Once you find the line containing "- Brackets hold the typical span" in the data below, copy it and each following line exactly, up to and including the line containing "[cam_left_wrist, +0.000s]", and nothing else.

Stored dataset items

BEGIN

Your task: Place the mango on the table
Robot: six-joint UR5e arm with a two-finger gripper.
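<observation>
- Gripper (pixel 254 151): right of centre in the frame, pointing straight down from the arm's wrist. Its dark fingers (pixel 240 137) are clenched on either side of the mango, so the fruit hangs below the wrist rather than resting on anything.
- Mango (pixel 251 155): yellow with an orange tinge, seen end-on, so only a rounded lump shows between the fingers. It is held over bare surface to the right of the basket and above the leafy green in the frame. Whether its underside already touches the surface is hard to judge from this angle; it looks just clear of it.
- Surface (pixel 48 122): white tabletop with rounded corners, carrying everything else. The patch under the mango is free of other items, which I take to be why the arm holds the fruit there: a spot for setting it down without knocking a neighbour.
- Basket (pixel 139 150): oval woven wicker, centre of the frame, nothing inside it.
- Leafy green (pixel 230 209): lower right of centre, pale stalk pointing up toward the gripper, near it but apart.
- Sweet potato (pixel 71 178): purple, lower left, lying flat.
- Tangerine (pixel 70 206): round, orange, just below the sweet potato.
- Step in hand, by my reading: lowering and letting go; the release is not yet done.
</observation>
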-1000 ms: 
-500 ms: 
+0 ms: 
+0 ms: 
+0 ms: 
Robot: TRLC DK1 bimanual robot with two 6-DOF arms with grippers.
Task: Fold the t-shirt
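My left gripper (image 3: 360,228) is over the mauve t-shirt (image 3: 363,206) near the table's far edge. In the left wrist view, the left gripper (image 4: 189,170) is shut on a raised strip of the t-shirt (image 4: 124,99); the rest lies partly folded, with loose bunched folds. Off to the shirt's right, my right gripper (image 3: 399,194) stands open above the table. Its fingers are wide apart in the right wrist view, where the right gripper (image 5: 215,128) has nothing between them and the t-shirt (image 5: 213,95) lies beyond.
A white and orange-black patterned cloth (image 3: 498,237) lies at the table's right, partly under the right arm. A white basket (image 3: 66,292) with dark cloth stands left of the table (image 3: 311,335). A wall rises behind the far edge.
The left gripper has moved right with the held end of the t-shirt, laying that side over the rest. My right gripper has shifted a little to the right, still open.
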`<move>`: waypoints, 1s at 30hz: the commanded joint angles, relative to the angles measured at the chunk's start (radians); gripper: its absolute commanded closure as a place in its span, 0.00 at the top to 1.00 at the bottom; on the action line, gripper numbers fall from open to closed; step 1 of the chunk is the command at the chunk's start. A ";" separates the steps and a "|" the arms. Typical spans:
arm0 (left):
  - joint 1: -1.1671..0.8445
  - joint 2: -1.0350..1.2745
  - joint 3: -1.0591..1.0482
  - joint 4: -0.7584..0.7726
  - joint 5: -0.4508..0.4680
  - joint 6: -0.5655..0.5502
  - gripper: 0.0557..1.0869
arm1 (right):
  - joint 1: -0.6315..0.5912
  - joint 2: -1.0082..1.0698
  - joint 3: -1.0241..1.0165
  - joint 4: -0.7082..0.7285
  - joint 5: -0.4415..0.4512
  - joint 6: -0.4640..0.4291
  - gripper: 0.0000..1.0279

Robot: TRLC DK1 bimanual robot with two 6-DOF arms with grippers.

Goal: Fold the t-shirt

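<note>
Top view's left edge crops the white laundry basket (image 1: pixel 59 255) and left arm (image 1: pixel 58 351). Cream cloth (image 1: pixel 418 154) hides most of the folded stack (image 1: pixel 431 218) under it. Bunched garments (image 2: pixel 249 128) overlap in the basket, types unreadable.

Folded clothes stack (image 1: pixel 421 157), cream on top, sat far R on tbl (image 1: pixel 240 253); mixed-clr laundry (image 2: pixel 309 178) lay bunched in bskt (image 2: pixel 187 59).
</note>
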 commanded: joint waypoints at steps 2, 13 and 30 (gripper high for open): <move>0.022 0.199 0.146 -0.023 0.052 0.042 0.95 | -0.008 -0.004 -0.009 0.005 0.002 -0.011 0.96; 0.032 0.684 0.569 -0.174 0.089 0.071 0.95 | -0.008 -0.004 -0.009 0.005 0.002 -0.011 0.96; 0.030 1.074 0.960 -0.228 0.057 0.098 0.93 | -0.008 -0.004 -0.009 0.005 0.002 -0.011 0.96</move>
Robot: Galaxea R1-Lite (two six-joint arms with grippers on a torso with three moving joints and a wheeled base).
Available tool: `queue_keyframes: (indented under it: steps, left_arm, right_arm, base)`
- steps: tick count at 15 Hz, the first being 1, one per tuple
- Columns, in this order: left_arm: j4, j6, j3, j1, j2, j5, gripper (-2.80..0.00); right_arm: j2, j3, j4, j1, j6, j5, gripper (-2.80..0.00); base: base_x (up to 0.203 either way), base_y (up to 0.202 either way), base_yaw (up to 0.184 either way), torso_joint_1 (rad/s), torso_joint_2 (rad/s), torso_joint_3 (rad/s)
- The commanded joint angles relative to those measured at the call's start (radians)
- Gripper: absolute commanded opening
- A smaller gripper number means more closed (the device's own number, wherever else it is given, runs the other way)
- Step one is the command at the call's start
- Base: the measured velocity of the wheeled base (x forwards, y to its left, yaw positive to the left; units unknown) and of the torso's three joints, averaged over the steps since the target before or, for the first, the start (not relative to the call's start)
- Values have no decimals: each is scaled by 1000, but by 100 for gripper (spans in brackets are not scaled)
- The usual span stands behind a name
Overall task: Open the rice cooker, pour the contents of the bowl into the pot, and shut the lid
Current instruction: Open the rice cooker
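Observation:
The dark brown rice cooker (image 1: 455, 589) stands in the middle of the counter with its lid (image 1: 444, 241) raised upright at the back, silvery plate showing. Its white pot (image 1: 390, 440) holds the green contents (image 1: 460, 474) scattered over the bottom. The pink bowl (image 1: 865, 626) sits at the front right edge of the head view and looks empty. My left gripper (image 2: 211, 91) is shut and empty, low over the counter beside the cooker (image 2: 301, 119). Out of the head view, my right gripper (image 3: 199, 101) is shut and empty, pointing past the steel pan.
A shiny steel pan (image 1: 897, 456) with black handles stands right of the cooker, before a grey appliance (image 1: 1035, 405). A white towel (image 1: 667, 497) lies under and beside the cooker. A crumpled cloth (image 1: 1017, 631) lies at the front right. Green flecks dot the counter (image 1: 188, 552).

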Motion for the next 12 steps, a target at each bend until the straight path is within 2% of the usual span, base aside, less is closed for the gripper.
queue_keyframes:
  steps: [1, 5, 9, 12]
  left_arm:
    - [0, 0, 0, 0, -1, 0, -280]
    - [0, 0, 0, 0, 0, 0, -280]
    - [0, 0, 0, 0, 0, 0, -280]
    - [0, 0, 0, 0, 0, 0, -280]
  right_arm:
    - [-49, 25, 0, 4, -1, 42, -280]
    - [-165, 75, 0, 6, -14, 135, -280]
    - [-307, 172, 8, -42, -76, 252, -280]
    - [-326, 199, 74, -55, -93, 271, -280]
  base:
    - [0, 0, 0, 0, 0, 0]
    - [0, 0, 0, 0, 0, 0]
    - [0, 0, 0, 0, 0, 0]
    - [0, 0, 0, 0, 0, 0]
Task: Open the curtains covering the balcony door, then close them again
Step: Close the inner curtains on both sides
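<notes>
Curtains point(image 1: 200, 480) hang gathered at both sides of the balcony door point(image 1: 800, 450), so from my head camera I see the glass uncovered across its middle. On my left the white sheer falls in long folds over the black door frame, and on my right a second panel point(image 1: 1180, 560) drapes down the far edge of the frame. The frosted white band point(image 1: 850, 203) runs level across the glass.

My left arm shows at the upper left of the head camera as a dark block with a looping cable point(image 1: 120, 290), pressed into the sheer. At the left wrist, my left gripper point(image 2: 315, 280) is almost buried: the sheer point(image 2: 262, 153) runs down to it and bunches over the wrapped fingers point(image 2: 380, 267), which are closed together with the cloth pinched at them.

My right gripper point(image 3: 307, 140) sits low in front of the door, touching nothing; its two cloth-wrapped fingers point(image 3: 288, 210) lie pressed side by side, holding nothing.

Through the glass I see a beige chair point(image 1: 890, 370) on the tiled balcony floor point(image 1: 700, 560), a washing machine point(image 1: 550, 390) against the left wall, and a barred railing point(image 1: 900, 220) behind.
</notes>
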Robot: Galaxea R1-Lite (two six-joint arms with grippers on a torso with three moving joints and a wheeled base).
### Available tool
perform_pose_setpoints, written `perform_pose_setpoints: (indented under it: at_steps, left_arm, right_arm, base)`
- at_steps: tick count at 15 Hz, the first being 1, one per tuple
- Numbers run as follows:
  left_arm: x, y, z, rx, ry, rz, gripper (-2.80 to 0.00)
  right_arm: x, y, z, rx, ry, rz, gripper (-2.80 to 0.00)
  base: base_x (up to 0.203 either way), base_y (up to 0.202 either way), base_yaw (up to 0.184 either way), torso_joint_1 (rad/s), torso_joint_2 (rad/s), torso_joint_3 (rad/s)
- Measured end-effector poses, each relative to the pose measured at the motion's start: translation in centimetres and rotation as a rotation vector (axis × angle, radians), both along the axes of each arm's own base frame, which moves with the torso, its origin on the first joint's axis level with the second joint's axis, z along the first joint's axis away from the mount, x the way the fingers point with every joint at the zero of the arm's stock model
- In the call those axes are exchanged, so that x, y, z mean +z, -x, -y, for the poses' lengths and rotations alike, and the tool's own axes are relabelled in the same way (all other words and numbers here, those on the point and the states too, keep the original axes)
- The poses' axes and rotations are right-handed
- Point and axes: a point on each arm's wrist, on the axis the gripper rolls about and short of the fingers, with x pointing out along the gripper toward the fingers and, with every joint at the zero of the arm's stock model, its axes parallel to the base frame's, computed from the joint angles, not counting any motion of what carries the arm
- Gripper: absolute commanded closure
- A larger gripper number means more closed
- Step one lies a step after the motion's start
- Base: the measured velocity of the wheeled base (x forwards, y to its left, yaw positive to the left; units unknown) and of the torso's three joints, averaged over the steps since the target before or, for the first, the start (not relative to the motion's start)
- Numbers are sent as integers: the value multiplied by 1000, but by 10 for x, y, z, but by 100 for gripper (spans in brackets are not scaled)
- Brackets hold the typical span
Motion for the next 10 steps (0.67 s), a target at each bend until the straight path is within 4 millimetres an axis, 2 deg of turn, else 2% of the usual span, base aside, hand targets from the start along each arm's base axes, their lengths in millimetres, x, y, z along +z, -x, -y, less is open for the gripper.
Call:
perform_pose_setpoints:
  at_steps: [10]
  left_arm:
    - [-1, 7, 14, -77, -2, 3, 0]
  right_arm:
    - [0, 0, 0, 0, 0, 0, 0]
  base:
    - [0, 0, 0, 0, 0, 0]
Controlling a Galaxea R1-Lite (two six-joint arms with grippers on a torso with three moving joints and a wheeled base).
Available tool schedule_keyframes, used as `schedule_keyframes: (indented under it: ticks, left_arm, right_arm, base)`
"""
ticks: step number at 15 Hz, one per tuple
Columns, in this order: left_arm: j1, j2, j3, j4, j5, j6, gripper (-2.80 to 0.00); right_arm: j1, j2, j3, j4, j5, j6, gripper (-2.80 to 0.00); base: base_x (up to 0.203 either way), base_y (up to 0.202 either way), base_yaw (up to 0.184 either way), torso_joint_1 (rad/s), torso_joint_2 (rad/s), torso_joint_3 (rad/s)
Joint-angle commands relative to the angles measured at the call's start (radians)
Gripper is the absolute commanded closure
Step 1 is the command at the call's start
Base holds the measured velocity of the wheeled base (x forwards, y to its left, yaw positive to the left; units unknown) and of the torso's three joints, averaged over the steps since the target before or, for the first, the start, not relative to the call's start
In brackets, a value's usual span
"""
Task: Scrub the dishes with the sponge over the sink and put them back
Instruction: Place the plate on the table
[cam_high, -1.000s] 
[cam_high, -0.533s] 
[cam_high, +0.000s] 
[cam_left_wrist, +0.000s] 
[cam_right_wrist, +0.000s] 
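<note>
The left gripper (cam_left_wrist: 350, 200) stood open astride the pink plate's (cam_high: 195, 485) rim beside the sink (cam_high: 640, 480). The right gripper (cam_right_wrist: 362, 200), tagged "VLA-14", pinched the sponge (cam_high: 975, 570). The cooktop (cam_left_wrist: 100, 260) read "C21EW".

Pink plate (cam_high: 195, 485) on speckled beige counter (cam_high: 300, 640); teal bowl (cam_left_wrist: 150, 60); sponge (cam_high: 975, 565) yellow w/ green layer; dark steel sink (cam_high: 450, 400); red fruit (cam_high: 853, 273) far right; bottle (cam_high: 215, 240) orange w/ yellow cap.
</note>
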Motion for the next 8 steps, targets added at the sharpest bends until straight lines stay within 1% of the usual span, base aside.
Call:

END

> RESULT:
- Brackets hold the typical span
Motion for the next 10 steps (0.67 s), a target at each bend until the straight path is within 4 millimetres an axis, 2 deg of turn, else 2% of the usual span, base aside, hand targets from the start along each arm's base axes, their lengths in millimetres, x, y, z along +z, -x, -y, less is open for the gripper.
Call:
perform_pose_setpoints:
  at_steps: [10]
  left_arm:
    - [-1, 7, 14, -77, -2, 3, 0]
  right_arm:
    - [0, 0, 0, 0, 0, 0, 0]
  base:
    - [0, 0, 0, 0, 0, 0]
Controlling a Galaxea R1-Lite (two six-joint arms with grippers on a torso with three moving joints and a wheeled base).
Available tool schedule_keyframes, used as `schedule_keyframes: (indented under it: ticks, left_arm, right_arm, base)`
"""
ticks: step number at 15 Hz, one per tuple
Columns, in this order: left_arm: j1, j2, j3, j4, j5, j6, gripper (-2.80 to 0.00); right_arm: j1, j2, j3, j4, j5, j6, gripper (-2.80 to 0.00); base: base_x (up to 0.203 either way), base_y (up to 0.202 either way), base_yaw (up to 0.184 either way), torso_joint_1 (rad/s), torso_joint_2 (rad/s), torso_joint_3 (rad/s)
Joint-angle commands relative to the angles measured at the call's start (radians)
Gripper is the absolute commanded closure
Step 1 is the command at the call's start
Base holds the measured velocity of the wheeled base (x forwards, y to its left, yaw positive to the left; units unknown) and of the torso's three joints, averaged over the steps since the target before or, for the first, the start, not relative to the call's start
In brackets, a value's usual span
"""
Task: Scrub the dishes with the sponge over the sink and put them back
Instruction: Place the plate on the table
[cam_high, -1.000s] 
[cam_high, -0.533s] 
[cam_high, +0.000s] 
[cam_left_wrist, +0.000s] 

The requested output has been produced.